» **ASSIGNMENT**
Please copy out every line in the records below that includes the word "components".

━━━━━━━━━━━━━━━━━━━━

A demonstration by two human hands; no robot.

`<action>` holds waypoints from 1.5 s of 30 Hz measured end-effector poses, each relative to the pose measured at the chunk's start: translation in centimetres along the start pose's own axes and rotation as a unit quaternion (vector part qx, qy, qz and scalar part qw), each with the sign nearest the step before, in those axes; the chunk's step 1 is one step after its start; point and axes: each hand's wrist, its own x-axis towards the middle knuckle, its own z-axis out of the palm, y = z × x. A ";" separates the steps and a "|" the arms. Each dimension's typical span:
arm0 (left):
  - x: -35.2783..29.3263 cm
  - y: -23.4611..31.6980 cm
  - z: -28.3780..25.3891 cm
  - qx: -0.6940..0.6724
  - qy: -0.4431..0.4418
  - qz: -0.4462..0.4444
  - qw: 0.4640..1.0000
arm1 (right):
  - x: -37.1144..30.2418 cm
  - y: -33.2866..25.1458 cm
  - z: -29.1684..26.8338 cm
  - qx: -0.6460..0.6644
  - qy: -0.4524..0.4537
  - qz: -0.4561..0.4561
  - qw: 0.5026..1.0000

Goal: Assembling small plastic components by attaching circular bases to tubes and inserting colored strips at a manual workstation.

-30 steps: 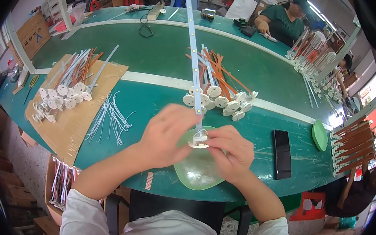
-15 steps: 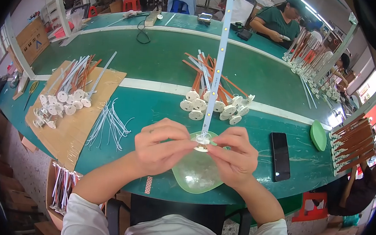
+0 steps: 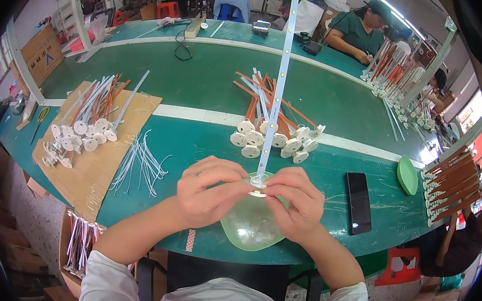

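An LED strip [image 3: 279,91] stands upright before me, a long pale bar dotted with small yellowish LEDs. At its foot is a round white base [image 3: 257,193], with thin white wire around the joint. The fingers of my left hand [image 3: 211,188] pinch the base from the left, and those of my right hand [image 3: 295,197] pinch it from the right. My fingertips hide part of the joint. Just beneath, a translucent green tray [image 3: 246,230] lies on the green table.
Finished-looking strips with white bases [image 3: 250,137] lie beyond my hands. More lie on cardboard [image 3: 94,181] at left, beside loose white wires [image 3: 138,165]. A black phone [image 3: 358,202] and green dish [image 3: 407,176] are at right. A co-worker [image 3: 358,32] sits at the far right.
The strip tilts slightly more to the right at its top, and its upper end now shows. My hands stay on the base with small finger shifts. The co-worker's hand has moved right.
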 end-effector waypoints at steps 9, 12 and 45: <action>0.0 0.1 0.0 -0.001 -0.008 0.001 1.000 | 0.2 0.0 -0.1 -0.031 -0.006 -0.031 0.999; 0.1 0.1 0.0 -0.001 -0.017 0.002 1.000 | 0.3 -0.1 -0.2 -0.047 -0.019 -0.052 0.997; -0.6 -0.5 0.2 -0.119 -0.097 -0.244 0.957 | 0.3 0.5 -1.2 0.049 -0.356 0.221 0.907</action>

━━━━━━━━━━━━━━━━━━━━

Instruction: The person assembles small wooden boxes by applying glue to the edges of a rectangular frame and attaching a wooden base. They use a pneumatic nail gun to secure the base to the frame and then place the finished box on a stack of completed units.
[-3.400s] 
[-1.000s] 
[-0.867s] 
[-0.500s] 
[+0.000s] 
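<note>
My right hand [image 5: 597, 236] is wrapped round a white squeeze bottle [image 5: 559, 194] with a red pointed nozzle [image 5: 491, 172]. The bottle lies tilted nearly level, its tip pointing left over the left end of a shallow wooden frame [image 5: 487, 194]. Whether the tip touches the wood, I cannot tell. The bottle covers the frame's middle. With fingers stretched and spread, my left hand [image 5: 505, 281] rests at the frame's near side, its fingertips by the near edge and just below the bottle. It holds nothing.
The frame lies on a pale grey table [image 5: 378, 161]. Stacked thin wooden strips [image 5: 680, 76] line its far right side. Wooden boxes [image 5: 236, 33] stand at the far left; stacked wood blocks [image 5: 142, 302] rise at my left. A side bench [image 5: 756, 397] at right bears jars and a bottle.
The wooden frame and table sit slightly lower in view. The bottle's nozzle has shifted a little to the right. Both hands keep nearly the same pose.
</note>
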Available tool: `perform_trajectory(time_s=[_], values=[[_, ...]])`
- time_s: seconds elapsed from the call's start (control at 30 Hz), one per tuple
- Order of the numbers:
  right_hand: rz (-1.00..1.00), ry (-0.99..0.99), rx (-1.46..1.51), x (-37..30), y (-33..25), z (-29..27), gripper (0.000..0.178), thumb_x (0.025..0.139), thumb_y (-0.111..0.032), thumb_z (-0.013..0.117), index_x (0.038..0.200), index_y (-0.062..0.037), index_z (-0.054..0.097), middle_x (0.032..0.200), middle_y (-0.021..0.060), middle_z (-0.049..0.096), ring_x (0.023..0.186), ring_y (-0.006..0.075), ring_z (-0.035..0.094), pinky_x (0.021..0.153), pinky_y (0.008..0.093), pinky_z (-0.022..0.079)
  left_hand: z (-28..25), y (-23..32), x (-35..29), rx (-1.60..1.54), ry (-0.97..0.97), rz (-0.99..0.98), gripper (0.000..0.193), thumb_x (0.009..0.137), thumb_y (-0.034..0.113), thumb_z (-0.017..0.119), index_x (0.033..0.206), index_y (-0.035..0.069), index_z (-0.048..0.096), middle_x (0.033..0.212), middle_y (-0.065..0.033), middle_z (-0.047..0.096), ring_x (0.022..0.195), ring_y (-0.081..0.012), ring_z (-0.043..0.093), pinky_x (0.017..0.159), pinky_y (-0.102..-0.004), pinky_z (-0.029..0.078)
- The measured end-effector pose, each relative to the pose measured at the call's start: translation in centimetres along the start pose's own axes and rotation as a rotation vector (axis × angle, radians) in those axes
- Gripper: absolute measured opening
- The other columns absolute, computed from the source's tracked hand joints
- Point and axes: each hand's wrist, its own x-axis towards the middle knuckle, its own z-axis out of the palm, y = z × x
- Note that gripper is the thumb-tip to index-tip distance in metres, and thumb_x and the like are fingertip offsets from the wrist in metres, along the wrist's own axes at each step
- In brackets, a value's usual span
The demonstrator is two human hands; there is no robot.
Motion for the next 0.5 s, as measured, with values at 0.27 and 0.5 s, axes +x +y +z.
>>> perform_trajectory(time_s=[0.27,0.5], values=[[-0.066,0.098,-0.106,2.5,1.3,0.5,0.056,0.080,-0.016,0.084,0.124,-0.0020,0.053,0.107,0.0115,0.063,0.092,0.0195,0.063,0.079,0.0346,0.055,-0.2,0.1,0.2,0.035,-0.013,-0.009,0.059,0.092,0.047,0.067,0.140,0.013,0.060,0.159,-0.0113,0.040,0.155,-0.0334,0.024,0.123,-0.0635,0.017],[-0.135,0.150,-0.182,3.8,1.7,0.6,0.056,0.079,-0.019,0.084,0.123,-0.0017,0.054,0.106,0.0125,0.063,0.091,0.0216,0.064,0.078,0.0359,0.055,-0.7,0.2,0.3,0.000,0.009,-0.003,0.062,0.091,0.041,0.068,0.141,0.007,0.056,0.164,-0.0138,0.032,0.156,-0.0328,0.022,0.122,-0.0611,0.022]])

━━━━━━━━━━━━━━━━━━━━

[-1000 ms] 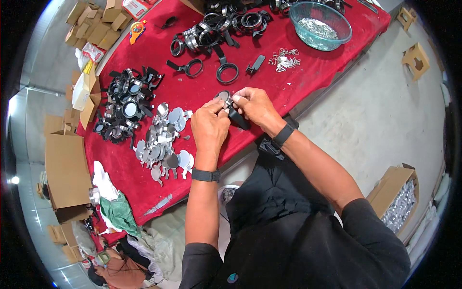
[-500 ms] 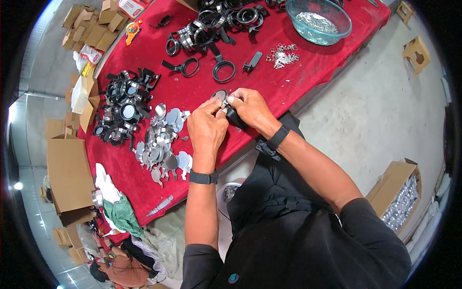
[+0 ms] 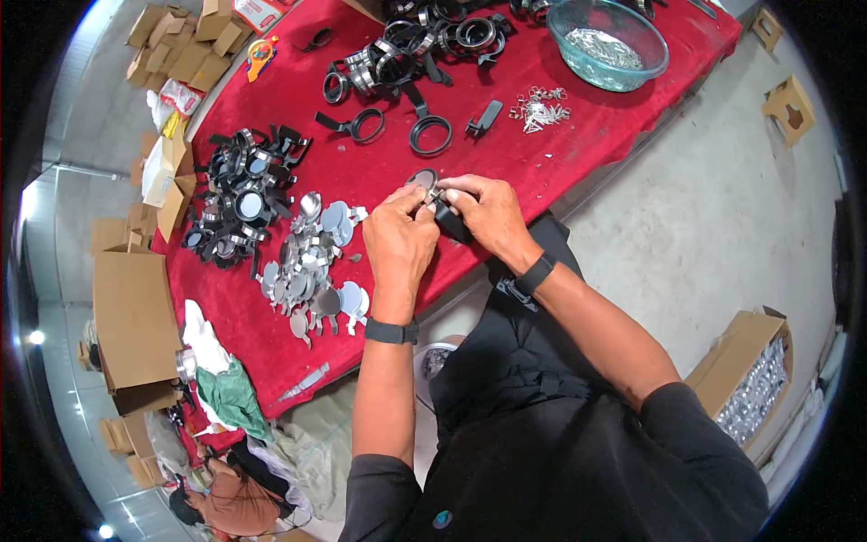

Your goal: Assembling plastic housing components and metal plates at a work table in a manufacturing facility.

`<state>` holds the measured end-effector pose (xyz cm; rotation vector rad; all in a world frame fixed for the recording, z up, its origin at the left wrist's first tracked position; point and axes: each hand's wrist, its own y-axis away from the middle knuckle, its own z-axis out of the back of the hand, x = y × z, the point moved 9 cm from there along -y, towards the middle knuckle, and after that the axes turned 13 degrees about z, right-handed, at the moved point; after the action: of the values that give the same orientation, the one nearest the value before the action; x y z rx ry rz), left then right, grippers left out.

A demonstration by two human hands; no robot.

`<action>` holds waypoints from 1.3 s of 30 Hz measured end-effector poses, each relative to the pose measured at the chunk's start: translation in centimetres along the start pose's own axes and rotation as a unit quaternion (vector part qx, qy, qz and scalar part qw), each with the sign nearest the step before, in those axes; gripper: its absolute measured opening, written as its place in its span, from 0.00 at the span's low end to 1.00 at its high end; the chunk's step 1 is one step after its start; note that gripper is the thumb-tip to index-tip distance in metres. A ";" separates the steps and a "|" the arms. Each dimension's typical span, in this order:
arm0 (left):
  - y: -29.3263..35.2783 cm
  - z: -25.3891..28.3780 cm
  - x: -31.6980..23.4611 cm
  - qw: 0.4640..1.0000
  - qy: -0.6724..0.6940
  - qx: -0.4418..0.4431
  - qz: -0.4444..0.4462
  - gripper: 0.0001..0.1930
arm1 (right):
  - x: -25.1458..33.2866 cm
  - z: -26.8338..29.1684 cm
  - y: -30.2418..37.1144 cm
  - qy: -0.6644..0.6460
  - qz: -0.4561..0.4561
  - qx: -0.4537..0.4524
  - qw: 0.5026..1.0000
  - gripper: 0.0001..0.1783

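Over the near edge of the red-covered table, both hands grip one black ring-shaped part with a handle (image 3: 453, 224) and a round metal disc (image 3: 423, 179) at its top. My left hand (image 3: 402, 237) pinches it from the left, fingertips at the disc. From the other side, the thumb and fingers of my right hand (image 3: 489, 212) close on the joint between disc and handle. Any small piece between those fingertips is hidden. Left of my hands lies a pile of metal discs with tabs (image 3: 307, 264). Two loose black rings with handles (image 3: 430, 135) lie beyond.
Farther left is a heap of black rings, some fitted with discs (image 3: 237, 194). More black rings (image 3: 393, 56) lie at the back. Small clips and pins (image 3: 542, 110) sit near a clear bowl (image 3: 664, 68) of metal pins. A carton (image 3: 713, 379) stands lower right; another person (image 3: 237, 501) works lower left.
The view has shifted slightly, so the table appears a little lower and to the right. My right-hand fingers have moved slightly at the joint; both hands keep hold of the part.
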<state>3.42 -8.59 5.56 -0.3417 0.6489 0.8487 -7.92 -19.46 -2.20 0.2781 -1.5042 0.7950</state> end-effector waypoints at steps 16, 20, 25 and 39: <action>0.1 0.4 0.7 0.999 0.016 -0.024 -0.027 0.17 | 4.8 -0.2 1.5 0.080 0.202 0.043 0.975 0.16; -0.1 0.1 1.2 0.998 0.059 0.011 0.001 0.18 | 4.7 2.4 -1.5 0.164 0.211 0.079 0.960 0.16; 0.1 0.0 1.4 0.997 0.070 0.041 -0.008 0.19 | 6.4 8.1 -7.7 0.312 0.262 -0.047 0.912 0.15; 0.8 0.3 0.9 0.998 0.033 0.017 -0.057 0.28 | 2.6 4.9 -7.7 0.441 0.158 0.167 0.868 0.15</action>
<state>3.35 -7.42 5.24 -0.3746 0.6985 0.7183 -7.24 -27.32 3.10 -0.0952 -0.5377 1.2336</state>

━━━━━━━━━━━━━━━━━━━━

» **THE COMPLETED TASK**
Goal: Assembling small plastic components by attaching circular bases to tubes and inserting colored strips at a manual workstation.
Your goal: Assembling plastic housing components and metal plates at a work table in a manufacturing facility.

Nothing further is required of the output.